▶ **What you will do**
Please repeat the lines below exactly. Begin with the line containing "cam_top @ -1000" and go on through the line containing "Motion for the".

Material provided Block Start

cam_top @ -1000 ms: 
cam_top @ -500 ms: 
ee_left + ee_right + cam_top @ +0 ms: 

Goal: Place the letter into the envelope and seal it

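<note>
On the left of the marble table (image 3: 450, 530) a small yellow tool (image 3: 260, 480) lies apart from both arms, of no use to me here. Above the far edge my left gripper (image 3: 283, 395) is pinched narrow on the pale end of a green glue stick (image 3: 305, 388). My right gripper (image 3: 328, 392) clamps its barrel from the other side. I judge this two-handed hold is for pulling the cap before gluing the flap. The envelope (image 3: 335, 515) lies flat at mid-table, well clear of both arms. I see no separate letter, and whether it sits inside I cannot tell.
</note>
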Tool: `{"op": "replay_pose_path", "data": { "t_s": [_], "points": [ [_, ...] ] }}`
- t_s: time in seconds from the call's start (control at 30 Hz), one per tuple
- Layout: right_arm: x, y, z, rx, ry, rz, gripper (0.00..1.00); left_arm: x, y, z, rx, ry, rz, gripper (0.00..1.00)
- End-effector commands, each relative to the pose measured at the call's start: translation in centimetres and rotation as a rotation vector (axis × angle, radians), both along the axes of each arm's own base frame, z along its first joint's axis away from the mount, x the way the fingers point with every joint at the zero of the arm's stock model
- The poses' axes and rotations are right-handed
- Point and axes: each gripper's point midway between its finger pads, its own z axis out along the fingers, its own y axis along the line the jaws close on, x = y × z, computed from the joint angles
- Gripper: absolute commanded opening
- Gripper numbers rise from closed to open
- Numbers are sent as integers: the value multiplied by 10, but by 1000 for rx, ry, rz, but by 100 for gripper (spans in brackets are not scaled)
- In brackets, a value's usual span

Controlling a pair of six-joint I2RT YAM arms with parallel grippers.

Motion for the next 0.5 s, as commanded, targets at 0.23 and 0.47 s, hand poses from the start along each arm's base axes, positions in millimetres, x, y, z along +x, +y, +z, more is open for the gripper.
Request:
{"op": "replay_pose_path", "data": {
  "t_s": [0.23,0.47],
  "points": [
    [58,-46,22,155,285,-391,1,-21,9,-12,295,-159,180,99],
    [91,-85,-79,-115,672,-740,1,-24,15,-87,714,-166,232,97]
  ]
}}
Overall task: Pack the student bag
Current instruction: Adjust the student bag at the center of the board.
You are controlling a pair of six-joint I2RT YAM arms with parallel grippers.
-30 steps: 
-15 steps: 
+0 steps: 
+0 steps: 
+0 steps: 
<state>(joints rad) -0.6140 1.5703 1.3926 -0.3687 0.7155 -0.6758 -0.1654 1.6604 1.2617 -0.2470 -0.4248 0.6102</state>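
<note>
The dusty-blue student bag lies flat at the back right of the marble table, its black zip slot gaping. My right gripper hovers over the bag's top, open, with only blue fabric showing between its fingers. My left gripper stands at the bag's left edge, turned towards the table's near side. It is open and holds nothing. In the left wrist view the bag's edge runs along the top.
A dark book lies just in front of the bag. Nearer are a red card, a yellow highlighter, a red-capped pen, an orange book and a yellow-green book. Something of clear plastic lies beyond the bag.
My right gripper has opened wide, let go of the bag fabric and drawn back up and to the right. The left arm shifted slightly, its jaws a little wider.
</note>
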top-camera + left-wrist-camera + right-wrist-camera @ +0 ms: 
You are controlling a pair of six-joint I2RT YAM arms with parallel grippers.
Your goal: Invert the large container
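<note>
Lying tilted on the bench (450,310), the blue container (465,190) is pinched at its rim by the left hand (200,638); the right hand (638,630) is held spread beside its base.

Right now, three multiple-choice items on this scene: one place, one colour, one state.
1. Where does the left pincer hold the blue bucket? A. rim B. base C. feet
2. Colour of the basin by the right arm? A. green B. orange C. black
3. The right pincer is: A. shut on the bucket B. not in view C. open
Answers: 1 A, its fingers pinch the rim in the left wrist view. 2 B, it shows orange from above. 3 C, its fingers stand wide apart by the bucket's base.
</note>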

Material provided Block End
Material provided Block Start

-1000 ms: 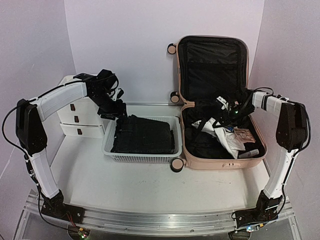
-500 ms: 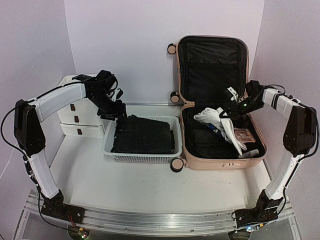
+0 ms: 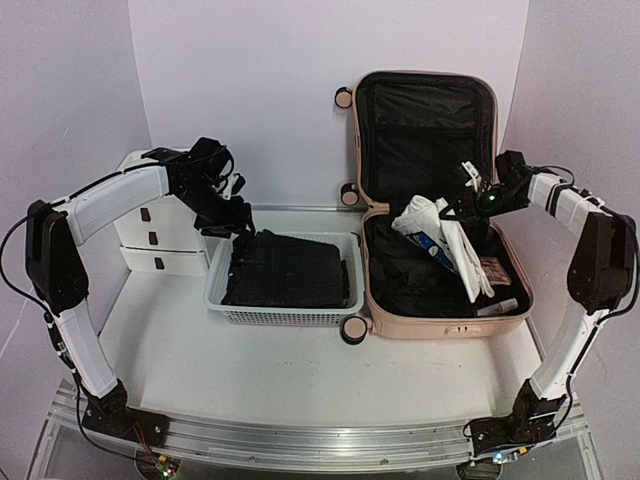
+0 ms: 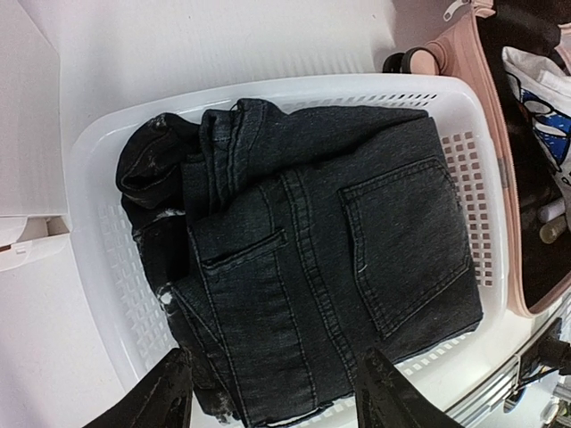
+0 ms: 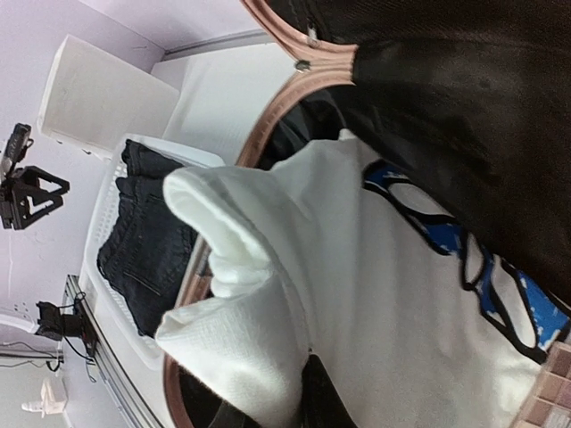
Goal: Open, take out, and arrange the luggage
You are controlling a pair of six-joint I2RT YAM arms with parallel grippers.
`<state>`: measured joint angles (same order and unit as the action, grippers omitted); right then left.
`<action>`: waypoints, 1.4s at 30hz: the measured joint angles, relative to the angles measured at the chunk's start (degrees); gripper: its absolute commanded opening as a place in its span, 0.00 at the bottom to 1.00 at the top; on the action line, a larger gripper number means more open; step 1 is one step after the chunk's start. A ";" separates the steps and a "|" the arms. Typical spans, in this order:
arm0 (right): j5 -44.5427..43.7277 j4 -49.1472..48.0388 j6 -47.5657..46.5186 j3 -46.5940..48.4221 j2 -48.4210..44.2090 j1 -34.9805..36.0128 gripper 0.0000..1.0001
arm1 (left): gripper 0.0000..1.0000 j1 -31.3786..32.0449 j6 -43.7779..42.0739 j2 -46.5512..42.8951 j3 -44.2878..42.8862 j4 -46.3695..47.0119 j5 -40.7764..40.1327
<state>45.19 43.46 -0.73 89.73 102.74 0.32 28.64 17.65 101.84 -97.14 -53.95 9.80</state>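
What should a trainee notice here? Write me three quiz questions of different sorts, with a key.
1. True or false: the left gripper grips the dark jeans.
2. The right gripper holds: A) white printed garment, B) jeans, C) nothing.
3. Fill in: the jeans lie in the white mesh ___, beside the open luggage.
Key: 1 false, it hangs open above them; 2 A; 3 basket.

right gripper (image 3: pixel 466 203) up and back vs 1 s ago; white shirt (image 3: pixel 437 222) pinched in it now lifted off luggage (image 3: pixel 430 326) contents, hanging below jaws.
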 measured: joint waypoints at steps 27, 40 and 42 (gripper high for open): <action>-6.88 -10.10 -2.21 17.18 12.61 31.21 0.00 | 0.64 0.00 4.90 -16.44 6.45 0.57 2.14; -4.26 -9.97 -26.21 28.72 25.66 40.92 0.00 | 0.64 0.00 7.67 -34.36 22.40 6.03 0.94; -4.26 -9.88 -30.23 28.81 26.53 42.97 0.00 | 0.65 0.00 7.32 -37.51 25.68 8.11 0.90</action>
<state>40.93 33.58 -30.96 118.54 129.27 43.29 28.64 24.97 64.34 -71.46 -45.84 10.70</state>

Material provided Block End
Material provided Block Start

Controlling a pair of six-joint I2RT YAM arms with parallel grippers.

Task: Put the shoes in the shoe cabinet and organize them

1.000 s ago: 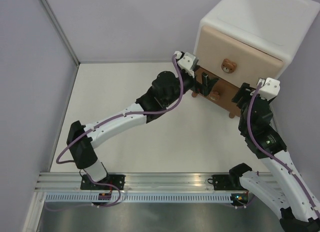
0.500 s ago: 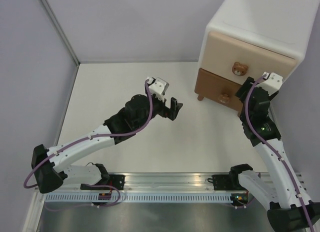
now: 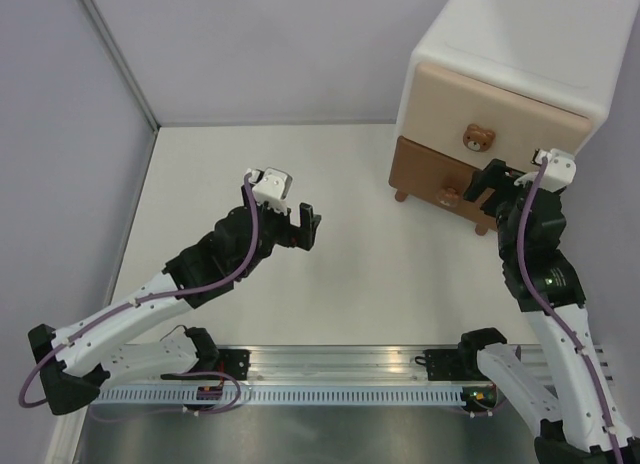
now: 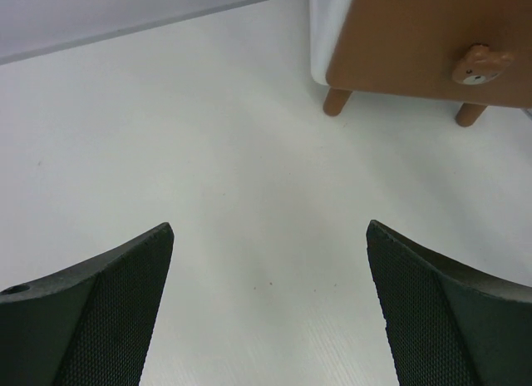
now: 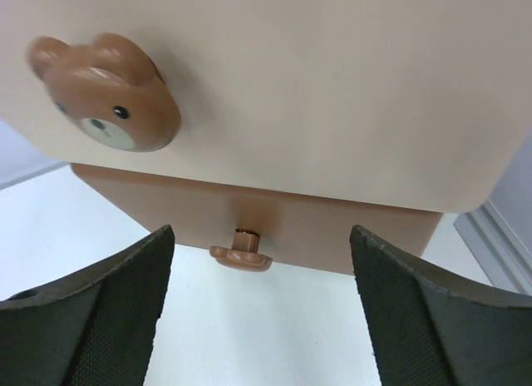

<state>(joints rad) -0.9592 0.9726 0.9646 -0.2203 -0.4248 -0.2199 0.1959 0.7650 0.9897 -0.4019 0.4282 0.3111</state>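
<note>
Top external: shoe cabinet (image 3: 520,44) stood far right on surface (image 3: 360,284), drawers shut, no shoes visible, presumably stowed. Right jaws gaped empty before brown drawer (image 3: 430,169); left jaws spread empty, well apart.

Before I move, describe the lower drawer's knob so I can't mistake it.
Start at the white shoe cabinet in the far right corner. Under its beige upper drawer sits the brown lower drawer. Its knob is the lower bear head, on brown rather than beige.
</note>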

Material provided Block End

▶ **Response box**
cam_top @ -1000 ms: 
cam_top @ -500 ms: 
ee_left + ee_right + cam_top @ +0 ms: 

Goal: Place the letter into the envelope and seal it

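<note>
On the left of the marble table (image 3: 450, 530) a small yellow tool (image 3: 260, 480) lies apart from both arms, of no use to me here. Above the far edge my left gripper (image 3: 283, 395) is pinched narrow on the pale end of a green glue stick (image 3: 305, 388). My right gripper (image 3: 328, 392) clamps its barrel from the other side. I judge this two-handed hold is for pulling the cap before gluing the flap. The envelope (image 3: 335, 515) lies flat at mid-table, well clear of both arms. I see no separate letter, and whether it sits inside I cannot tell.
</note>
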Tool: `{"op": "replay_pose_path", "data": { "t_s": [_], "points": [ [_, ...] ] }}`
- t_s: time in seconds from the call's start (control at 30 Hz), one per tuple
- Layout: right_arm: x, y, z, rx, ry, rz, gripper (0.00..1.00); left_arm: x, y, z, rx, ry, rz, gripper (0.00..1.00)
- End-effector commands, each relative to the pose measured at the call's start: translation in centimetres and rotation as a rotation vector (axis × angle, radians), both along the axes of each arm's own base frame, z along its first joint's axis away from the mount, x the way the fingers point with every joint at the zero of the arm's stock model
- The poses' axes and rotations are right-handed
- Point and axes: each gripper's point midway between its finger pads, its own z axis out along the fingers, its own y axis along the line the jaws close on, x = y × z, computed from the joint angles
- Gripper: absolute commanded opening
- Gripper numbers rise from closed to open
- Numbers are sent as integers: the value multiplied by 10, but by 1000 for rx, ry, rz, but by 100 for gripper (spans in brackets are not scaled)
- In brackets, a value's usual span

Controlling a pair of six-joint I2RT YAM arms with parallel grippers.

Motion for the next 0.5 s, as commanded, targets at 0.23 and 0.47 s, hand poses from the start along each arm's base axes, positions in millimetres, x, y, z along +x, +y, +z, more is open for the gripper.

This concludes the response.